HCL Domino 12 – Active Directory Password Sync (part 2)

During my tests with HCL Domino 12 Beta2 I ran into a couple of issues where the Active Directory Password Sync did not work as expected. The problems are not caused by the beta code. However, I am writing down my observations here, since the errors may also appear later in a productive environment. Maybe my lines will save one or the other a long search.

Request Creator replicates with multiple servers

In the console log of a request creator you see replcation events with multiple servers.

There are 2 databases that are replicated on the request creator, Domino Directory (names.nsf) and Directory Assistance (da.nsf). Both databases are replicated with their admin servers to start every config update cycle. Important to know is that the admin server for each database is determined seperately separately. In my test environment, the admin server for da.nsf was different than the one for names.nsf resulting in multiple replication events.
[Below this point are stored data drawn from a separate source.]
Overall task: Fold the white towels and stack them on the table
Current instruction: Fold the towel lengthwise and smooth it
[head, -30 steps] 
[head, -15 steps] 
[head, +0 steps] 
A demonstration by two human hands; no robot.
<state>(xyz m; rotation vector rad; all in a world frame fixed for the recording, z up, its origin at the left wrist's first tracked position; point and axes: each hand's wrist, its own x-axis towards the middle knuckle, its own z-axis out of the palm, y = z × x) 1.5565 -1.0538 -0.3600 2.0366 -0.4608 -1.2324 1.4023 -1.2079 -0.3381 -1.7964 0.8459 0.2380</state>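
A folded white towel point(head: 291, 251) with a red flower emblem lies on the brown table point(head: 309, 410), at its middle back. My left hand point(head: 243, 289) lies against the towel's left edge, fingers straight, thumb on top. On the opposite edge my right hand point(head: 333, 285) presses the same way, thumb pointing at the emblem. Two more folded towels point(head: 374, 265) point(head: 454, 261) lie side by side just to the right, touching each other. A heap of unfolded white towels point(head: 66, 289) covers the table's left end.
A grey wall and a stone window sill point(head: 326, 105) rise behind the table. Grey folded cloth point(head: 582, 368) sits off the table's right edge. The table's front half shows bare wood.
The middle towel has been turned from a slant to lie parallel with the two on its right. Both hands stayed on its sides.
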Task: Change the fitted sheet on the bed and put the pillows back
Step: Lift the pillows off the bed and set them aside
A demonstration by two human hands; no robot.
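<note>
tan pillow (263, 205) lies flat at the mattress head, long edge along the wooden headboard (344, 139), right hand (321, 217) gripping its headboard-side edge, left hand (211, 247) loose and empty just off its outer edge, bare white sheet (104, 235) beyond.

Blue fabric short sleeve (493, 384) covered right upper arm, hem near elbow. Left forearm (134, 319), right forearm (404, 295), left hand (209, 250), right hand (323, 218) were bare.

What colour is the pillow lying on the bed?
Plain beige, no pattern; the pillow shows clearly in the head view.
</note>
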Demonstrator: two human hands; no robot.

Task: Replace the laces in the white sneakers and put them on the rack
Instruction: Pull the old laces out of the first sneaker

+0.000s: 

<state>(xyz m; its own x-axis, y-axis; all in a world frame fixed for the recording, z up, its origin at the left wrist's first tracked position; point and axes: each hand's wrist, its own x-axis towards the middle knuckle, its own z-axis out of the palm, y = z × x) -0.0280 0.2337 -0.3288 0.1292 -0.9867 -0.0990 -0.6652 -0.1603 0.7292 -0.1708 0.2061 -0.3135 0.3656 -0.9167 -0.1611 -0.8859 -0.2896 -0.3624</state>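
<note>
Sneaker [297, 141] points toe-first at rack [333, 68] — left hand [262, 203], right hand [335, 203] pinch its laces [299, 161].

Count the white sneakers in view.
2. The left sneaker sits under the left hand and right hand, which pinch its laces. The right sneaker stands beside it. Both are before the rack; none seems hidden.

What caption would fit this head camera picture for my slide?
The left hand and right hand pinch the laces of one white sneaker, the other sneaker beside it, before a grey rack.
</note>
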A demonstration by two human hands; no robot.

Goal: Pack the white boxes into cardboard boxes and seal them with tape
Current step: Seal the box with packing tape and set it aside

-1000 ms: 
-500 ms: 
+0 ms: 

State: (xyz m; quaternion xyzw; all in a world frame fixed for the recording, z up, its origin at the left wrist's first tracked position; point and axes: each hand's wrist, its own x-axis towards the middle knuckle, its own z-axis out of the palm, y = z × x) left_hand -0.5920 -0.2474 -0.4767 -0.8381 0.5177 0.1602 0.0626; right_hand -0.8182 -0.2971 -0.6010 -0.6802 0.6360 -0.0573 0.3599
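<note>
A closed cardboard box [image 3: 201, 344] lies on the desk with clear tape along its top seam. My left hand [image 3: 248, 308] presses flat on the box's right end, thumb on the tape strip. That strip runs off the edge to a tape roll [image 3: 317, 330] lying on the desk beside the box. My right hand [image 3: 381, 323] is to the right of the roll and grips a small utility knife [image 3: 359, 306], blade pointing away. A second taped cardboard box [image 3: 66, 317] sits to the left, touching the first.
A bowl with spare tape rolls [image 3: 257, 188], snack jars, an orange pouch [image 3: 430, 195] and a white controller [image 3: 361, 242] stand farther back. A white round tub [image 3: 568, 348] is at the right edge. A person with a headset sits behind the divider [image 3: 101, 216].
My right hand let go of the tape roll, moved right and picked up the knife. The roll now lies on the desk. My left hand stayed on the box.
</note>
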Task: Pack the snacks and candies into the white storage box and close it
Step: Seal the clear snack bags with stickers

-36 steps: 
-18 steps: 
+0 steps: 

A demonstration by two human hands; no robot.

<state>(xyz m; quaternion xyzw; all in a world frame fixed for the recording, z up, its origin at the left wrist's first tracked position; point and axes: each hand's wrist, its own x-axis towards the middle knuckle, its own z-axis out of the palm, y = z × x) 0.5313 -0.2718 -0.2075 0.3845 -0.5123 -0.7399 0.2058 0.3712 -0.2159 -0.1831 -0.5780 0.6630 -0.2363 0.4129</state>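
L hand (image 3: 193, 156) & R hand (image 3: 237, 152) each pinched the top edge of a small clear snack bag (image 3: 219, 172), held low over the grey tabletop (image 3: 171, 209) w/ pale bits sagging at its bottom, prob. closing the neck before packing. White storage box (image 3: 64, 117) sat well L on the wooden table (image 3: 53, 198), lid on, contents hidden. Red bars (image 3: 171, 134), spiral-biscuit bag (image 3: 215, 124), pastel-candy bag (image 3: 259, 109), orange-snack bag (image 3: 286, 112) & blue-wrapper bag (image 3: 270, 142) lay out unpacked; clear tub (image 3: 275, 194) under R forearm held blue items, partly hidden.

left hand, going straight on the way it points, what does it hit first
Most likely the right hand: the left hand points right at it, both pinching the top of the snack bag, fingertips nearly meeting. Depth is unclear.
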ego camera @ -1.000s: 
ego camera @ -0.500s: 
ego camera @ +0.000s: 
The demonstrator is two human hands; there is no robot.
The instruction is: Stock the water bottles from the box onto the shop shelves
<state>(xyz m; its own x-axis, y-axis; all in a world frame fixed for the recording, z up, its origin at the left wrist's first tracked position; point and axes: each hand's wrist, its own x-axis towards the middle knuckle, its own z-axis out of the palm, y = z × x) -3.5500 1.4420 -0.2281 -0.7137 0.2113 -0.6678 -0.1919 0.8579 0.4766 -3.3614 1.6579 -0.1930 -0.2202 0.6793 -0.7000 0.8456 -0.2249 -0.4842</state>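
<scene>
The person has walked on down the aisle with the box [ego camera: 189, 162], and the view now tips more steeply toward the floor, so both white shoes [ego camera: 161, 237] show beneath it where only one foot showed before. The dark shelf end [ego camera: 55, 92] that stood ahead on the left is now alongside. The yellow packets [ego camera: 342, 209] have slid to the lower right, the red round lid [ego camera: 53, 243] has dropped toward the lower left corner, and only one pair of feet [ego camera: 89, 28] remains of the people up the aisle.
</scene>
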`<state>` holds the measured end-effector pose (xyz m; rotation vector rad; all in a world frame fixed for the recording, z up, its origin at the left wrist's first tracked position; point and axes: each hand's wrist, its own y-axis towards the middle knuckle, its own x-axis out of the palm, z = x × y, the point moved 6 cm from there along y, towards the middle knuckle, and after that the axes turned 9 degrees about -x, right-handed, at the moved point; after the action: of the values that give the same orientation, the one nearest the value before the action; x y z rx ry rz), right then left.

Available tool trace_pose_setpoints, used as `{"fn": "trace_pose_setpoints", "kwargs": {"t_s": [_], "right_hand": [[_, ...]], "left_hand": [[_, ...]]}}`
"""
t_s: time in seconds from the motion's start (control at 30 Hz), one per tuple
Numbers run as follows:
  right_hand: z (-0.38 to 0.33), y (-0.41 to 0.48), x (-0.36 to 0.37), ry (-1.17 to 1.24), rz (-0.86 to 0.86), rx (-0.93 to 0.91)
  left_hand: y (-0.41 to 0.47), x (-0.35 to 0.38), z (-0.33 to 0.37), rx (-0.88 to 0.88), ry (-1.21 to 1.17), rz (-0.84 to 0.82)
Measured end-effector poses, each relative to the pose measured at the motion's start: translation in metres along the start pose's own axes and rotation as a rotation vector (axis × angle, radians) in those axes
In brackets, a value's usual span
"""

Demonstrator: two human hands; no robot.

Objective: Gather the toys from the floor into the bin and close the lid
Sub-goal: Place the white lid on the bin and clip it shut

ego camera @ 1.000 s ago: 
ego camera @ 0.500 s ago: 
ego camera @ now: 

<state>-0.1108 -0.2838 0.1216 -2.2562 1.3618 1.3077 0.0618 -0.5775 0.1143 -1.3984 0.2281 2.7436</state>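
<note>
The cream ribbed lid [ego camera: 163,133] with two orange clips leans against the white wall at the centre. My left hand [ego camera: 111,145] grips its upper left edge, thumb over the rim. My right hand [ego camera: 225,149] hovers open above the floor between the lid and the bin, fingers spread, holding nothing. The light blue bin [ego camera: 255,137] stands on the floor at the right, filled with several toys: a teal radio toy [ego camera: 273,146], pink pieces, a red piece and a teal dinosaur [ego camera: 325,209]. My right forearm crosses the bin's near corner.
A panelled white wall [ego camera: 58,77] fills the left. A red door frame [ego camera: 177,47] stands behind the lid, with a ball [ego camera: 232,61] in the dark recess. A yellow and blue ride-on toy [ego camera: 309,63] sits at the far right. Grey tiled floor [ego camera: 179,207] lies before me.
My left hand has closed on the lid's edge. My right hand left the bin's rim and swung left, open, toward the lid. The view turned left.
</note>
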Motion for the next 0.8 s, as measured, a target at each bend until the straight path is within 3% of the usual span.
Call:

Wrong configuration document

If you have more than 1 Domain Controller that syncs users passwords with your Domino environment, you must install and configure a request creator on each Domain Controller. In addition, you need a configuration document for each of your request creators. Each request creator should have the same configuration settings. Best practice would therefore be a single configuration document that applies to a group of servers.

During my tests I could observe that instead of the assigned configuration document the default configuration document was used.

There was no Statistics output in the console log and I could also not see any DEBUG log output. Also the configuration was not refreshed in the configured interval. I discussed this with HCL Development and it turnd out that the configuration document was not used due to a problem with the view index in names.nsf on the request creator.

I needed to stop the sync process on the request creator, open names.nsf in the Notes Client. After restarting the AD Domain Controller machine, the correct configuration document was used.

Most likely, this issue occurs when you use a configuration document for a single request creator and later switch to a group based configuration document. I would suggest to use a group based configuration document from the start on.

Is Active Directory Password Sync cluster ready?

You can designate as many request processors as you want, and it’s a good way to provide failover.

The decision as to where the AD Domain Controller sends a request is admittedly not overly sophisticated. It works sequentially through an in-memory list it holds of all servers which are designated as request processors, until it finds an available one. Have a look at the ($PWSProcessors) view in the directory. (Mark De Lellis, HCL Development)

This is where the list is built from, using all servers with Role “2” (Request Processor), in the order they appear in the view.